Personally, I just use the default compression in ZFS, which is called lzjb. It provides a decent ratio, depending on what the data is of course, while not being as overly "hard" as gzip is. We use ZFS for general user storage over SAMBA and AFP, and VM storage over NFS. At one of our sites, they store 1TB of VM data in only ~500GB using lzjb and write speed is 200MB/s. If you change lzjb to gzip-9, throughput drops to 5-10MB/s; thatÂ´s how hard it is. And I think that is sacrificing more in performance than you get back in savings.

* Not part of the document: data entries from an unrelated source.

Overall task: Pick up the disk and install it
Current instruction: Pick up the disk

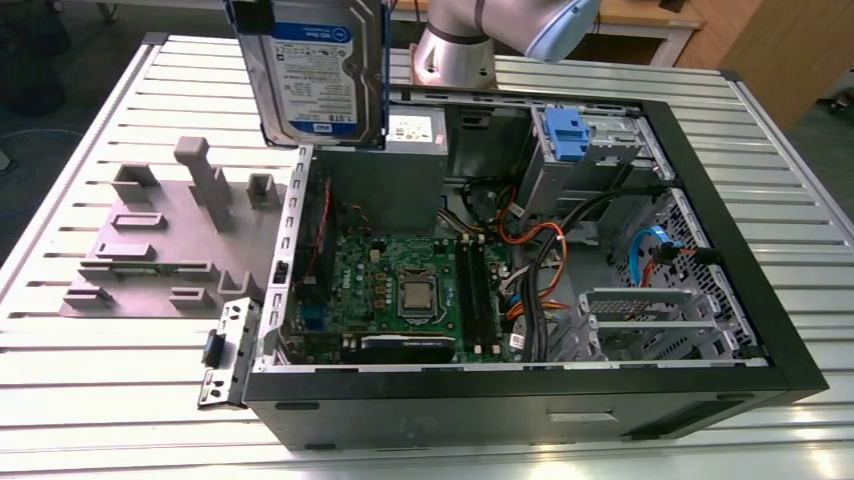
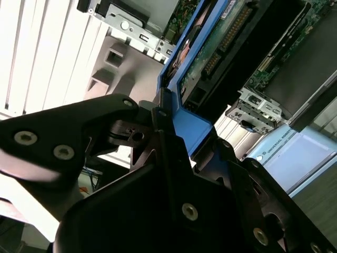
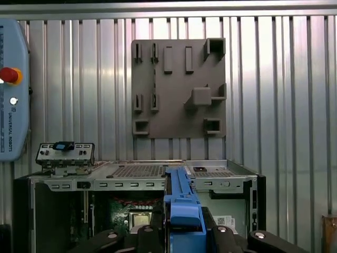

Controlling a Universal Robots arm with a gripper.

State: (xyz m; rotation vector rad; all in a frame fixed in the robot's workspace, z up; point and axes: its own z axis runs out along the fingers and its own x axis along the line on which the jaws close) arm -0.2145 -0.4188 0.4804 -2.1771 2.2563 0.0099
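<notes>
- The gripper (image 3: 184, 233) was clamped tight on the disk (image 1: 314, 70), black fingers (image 2: 158, 132) pinching the blue carrier edge from both sides.
- The disk hung upright in the air, label facing the exterior camera, over the far corner of the case on the exterior view's left. It wasn't inside anything yet.
- The open computer case (image 1: 507, 400) lay on its side on the slatted table (image 1: 120, 400). Inside it were a green motherboard (image 1: 387, 280), a grey power-supply box (image 1: 414, 125) at the far wall and a lone blue bracket (image 1: 566, 135) sitting in the drive cage.
- A messy bunch of orange and blue cables (image 1: 534, 235) ran across the case between the motherboard and the drive cages.
- A grey fixture plate (image 1: 154, 240) with empty slots lay just beside the case, on the exterior view's left.
- The robot arm (image 1: 461, 45) stood behind the case.
- A teach pendant (image 3: 10, 89) with a red button showed in the first wrist view.
</notes>
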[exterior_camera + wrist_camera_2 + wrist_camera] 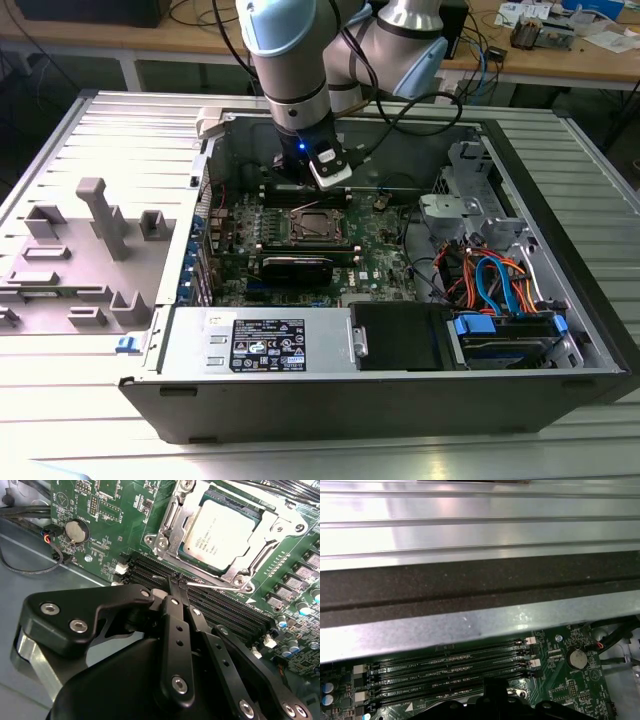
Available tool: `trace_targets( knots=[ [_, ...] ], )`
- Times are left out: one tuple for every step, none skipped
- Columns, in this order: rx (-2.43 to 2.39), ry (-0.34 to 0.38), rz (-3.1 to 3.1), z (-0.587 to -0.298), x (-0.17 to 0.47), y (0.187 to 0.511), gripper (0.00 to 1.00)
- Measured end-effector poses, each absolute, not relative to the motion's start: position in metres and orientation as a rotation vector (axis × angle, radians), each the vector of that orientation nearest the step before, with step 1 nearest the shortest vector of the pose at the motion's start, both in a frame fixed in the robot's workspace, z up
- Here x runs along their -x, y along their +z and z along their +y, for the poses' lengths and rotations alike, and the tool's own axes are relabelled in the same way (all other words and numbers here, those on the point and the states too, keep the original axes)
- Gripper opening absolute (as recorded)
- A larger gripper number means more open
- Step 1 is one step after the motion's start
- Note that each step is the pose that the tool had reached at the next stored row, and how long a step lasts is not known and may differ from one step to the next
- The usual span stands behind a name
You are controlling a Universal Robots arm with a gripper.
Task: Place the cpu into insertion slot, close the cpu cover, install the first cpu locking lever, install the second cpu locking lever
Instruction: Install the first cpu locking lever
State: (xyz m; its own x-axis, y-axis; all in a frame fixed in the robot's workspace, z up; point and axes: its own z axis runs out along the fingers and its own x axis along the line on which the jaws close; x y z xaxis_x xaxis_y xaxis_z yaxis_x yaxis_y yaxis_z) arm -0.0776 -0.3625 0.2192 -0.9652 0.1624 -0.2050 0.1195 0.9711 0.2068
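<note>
The cpu (pixel 225 532), a silver-grey square chip, lies flat in the insertion slot (pixel 318 224) on the green motherboard (pixel 115 505). The cpu cover (pixel 169 527), a metal frame with a window, lies down around the chip. A thin silver locking lever (pixel 215 585) runs along the socket's edge beside the black memory slots. My gripper (pixel 178 582) is shut, its black fingertips pressed together right at this lever, with nothing visibly between them. In the exterior view the gripper (pixel 308 190) hangs inside the open computer case just behind the socket.
Long black memory slots (pixel 450 665) lie on the motherboard inside the case wall (pixel 470 625). A coin battery (pixel 76 530) and black cables (pixel 30 565) lie nearby. The power supply (pixel 260 340) and blue and orange cables (pixel 490 280) fill the case's front. A grey fixture (pixel 90 240) stands outside on the exterior view's left.
</note>
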Motion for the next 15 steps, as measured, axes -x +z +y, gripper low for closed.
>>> trace_targets(
  knots=[
    [-0.21,0.285,2.897,-0.3624,0.0776,0.2186,0.11],
    [-0.21,0.285,2.898,-0.3624,0.0776,0.2182,0.11],
    [-0.21,0.284,2.898,-0.3625,0.0777,0.218,0.11],
    [-0.21,0.284,2.898,-0.3625,0.0777,0.218,0.11],
    [-0.21,0.284,2.898,-0.3625,0.0777,0.2179,0.11],
    [-0.21,0.284,2.898,-0.3625,0.0777,0.2178,0.11],
    [-0.21,0.284,2.898,-0.3625,0.0777,0.2178,0.11],
    [-0.21,0.284,2.898,-0.3625,0.0777,0.2178,0.11],
    [-0.21,0.284,2.898,-0.3625,0.0777,0.2178,0.11],
    [-0.21,0.284,2.898,-0.3625,0.0777,0.2178,0.11],
    [-0.21,0.284,2.898,-0.3625,0.0777,0.2178,0.11],
    [-0.21,0.284,2.898,-0.3625,0.0776,0.2175,0.11],
    [-0.21,0.285,2.898,-0.3625,0.0776,0.2172,0.11],
    [-0.21,0.284,2.898,-0.3625,0.0776,0.2169,0.11],
    [-0.21,0.284,2.898,-0.3625,0.0777,0.2169,0.11]
  ],
)
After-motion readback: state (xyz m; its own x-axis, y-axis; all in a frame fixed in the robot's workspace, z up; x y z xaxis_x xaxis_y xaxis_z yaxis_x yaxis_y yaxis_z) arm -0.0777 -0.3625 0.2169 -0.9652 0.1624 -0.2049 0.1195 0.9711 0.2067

In my NAS at home, where I store lots(3.5TB) of uncompressible files (images, movies, music) however, storage savings are nill with lzjb, so if you want those kinds of files to have any saving, you may actually need a "harder" algorithm. But, is it worth it...

/Sebulon


----------



## fluca1978 (Sep 14, 2012)

With regard to the central server, I would have installed the OS on the old disk to save space on the primary disk for /storage. However I would consider installing on such machine a system that is built to be a NAS, since it seems to me that is the only purpose of such machine. A FreeNAS is a good example of distribution, and gives you ZFS with compression and can boot even out of an USB key (that is you can save even more disk space for real storing data).

About compression I use bzip2, and I'm fine with that. 
For backing up I would suggest to investigate an automated solution like bacula, or at least do a centralized set of scripts that will connect to any of your computers and do an incremental backup maybe using rsync. I did it in a FreeNAS installation, so that every night the server connects thru ssh to a machine and does an rsync of some files.


----------



## gore (Sep 19, 2012)

Sebulon; Yes I did. I've been kinda sick the last couple days to the point I literally couldn't even sit in my Computer Chair which was purchased because of my back in the first place, but it's been REALLY bad. So I'm sorry for taking so long to show the gratitude but yea been a rough week.

Fluca; Yea I probably should have explained why I am using a PC for that; Basically I just lost my job, so I can't exactly go and buy one, though we HAVE made our upgrade plans and things for when we get out of this crap, and other than me wanting an old SGI workstation to play with (I've always wanted to toy with IRIX, and I'm into OSs a lot, so I've wanted to at least toy with it for a long time) and the other main thing on there is a Sparc, and a NAS set up like you're describing. 

The Sparc is for my Wife mainly because She Loves Sun as I do SGI heh. Besides, they're pretty cheap for a "toy" one to just play with and stuff. I also found an old Sun Processor I wanted to make into a Necklace but I couldn't order it.

Anyway sorry it took so long to respond but thanks again both of you.


----------